Цели и планы обладают свойством образовывать иерархию и определяться сверху вниз: цели и планы низшего уровня определяются целями и планами высшего уровня, но никак не наоборот. Это, конечно, очень «не демократично», но что поделаешь, если такова их природа! Тоффлер, однако, не хочет с этим смириться. Одно из его самых тяжелых обвинений против технократов (о, несчастные технократы, они служат козлом отпущения всех грехов!) — что они планируют сверху вниз, а не снизу вверх: «Продолжение технократического определения целей сверху вниз приведет ко все большей и большей социальной нестабильности, все меньшему и меньшему контролю над силами перемен и все большей опасности человекоубийственного катаклизма».32 Это и есть источник нравственного пафоса тоффлеровского проекта, который он объявляет «захватывающим дух утверждением народной демократии»33 :цели здесь определяются снизу вверх, что только и может быть приемлемо для настоящих демократов, борцов против технократии, бюрократии, иерархии и прочих пережитков проклятого прошлого. Перед нами пример насилия политической идеологии над реальностью, воли над знанием. Советские люди знакомы со многими примерами этого явления. В Советском Союзе конформист выслуживается перед властью, на Западе — перед человеком массы: читателем, покупателем, избирателем. У нас он объявляет ключом к решению всех проблем марксизм-ленинизм, там — демократию.
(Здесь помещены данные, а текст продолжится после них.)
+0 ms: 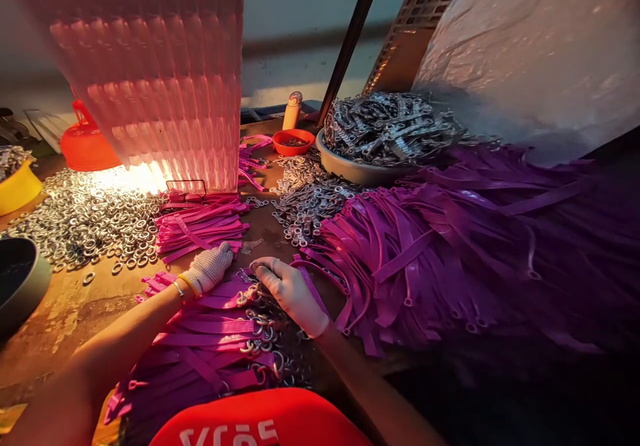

«Демократия ожиданий» Тоффлера логически завершает его антиутопию. Если на протяжении девяти десятых книги мы только видели перед собой коловращение мира, лишенного Высшей Цели, то теперь мы получаем нечто вроде теоретического обоснования того, что Высшей Цели и не нужно, а нужно только собирать информацию о том, какие у людей есть цели. «Демократия ожиданий» — это равноправие целей, это антирелигия. Антиутопия Тоффлера — продукт его антирелигии. Одного только обстоятельства не учитывает автор «Футурошока»: осуществимость этой утопии серьезнейшим образом зависит от соседей «постиндустриального общества». Ибо общество, в котором наиболее творческие умы заняты размытием границы между реальностью и иллюзией и обращаются за идеями к страницам маркиза де Сада, вряд ли сможет оказать сопротивление тоталитаризму.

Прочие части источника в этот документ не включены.